И именно Джек Деннис подсказал Самсону, что с помощью TX‐0 можно воспроизводить звуки. Тогда не было встроенных регуляторов высоты, амплитуды звука, однако существовал способ управлять динамиком – на звучание влиял 14‐й бит в 18‐битных словах в памяти TX‐0, загруженный в конкретную микросекунду. Звук включался или выключался в зависимости от того, был 14‐й бит 1 или 0. Так Самсон стал писать программы, меняющие комбинации двоичных символов для получения различных результатов.

В то время лишь немногие в стране экспериментировали, используя компьютер для прослушивания музыки. Используемые методы требовали огромных объемов вычислений, прежде чем машина могла сыграть единственную ноту. Самсон отметал сомнения тех, кто в него не верил и говорил о невозможности достижения результата. Он хотел, чтобы компьютер сразу играл музыку. Поэтому он учился управлять одним битом в памяти компьютера так же искусно, как Чарли Паркер играл на саксофоне. В более поздней версии музыкальной программы Самсон настроил ее таким образом, что при появлении ошибки в коде флексограф переключался и выводил на дисплее: «Ошибаться свойственно людям, прощать – богам».

Посторонних не трогала монотонная мелодия Иоганна Себастьяна Баха, монофоническая волна, лишенная гармонии. Подумаешь! Три миллиона долларов стоит эта гигантская машина. Так почему бы ей не сделать по меньшей мере столько же, сколько может сделать пятидолларовое игрушечное пианино? Бесполезно объяснять, что Питер Самсон фактически воссоздал процесс создания музыки на протяжении многих эпох. Музыка всегда создавалась путем комбинации звуковых вибраций. В программе Самсона оказалось, что музыка заключена в наборе цифр, битов информации, введенных в компьютер. Можно часами смотреть на код и не понимать, где здесь музыка. Она появляется только тогда, когда миллионы поразительно коротких обменов данными происходили в памяти компьютера, расположенной на одном из стеллажей TX‐0. Самсон попросил компьютер, не имевший понятия, что такое голос, спеть, и тот подчинился.

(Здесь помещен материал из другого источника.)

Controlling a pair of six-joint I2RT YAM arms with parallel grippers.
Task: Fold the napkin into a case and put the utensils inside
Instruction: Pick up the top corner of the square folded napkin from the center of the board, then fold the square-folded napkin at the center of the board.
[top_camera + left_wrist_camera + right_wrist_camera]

Так что эта компьютерная программа и в прямом, и в переносном смысле была музыкальной композицией! Такая же программа, как и те, что производили сложные вычисления или статистический анализ. Код, загруженный Самсоном в компьютер, стал универсальным языком, позволяющим создавать буквально все – от фуги Баха до противовоздушной защиты.

Самсон ничего не стал объяснять людям, не оценившим его достижения. Да и среди хакеров это не обсуждалось. Вряд ли они столь детально анализировали свои успехи. Питер Самсон просто сделал это, а хакеры просто оценили его удачный хак, и этого было достаточно.

*****

Для хакеров вроде Боба Сондерса – лысеющего, пухлого и веселого студента, допущенного к TX‐0, возглавлявшего «энергетический комитет» TMRC, исследователя, – это был идеальный образ жизни. Сондерс вырос в пригороде Чикаго; сколько он себя помнил, работа электрических и телефонных сетей завораживала его. Прежде чем поступить в МТИ, Сондерс отработал лето на работе своей мечты – в телефонной компании, устанавливающей офисное оборудование. Он проводил восемь божественных часов с паяльником и плоскогубцами в руках, работая в недрах коммутационных систем. Идиллию нарушали только обеденные перерывы, во время которых Сондерс досконально изучал технические талмуды. Именно оборудование под макетом железной дороги убедило его принять активное участие в работе TMRC.

Сондерс был уже старшекурсником, когда освоил TX‐0. Его карьера хакера началась позже, чем у Котока и Самсона. Он использовал перерывы в работе для налаживания жизни в социуме, ухаживая за будущей женой Мардж Френч. Мардж не хакерила, а решала задачи разных компьютерных проектов. Тем не менее TX‐0 был центром его существования в университете, а его успеваемость так же страдала от постоянных пропусков занятий, как и у остальных хакеров. Ему было все равно. Он знал, что по-настоящему он учится в комнате 240 корпуса № 26, за панелью управления TX‐0. Годы спустя он описывал себя с товарищами как «элитную группу». «Другие студенты шли на учебу, часами тоскуя в вонючих аудиториях или в лаборатории, соединяя различные частицы или что они там делали. А мы просто не обращали на них внимания. Нас это не интересовало. Они изучали свое, а мы свое. И тот факт, что львиная доля нашей учебы не касалась официального учебного плана, по большому счету ничего не значил».